**Assignment**
In the listing below, print exactly the lines between the line holding "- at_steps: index" and the line holding "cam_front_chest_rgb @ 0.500", inclusive, and no more.

(Input data begins)

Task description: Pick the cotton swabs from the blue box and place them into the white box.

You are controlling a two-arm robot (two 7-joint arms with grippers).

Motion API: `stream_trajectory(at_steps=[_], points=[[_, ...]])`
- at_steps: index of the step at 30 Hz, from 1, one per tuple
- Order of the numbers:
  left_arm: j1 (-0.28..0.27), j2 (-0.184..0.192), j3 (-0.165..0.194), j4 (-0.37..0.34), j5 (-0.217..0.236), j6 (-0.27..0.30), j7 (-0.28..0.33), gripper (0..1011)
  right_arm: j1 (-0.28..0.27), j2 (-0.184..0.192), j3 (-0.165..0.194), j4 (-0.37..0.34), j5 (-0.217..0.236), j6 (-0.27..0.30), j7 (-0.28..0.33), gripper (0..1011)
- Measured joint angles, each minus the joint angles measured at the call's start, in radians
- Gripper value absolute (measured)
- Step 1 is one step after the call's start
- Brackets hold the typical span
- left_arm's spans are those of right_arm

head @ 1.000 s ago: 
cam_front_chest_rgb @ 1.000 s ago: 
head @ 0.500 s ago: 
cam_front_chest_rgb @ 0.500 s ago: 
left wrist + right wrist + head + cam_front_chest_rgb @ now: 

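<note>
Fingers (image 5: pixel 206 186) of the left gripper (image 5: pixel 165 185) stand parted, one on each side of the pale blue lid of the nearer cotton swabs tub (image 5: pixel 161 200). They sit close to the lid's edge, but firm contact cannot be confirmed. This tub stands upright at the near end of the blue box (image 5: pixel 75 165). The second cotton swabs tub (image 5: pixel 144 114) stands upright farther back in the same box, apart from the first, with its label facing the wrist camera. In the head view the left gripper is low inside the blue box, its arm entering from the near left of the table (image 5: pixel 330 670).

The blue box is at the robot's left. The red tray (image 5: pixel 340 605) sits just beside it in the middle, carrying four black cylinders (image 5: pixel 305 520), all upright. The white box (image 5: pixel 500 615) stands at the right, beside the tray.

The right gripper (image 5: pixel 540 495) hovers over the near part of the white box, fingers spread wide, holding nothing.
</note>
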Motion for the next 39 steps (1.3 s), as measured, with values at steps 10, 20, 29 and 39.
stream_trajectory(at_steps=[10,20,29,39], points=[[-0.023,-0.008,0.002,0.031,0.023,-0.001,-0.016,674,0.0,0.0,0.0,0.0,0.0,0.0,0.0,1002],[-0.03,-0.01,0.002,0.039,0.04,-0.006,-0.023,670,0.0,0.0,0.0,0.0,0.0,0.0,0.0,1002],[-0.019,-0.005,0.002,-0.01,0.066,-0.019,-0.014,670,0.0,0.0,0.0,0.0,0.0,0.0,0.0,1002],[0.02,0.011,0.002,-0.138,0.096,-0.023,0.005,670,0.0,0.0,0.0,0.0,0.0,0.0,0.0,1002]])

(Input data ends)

**Expected output**
- at_steps: index of the step at 30 Hz, from 1, one per tuple
- Order of the numbers:
  left_arm: j1 (-0.28..0.27), j2 (-0.184..0.192), j3 (-0.165..0.194), j4 (-0.37..0.34), j5 (-0.217..0.236), j6 (-0.27..0.30), j7 (-0.28..0.33), gripper (0..1011)
  right_arm: j1 (-0.28..0.27), j2 (-0.184..0.192), j3 (-0.165..0.194), j4 (-0.37..0.34), j5 (-0.217..0.236), j6 (-0.27..0.30), j7 (-0.28..0.33), gripper (0..1011)
- Measured joint angles, each minus the joint angles measured at the call's start, in radians
- Gripper value absolute (measured)
- Step 1 is one step after the call's start
- Brackets hold the typical span
- left_arm's spans are those of right_arm

head @ 1.000 s ago: 
cam_front_chest_rgb @ 1.000 s ago: 
head @ 0.500 s ago: 
cam_front_chest_rgb @ 0.500 s ago: 

This completes the requested output.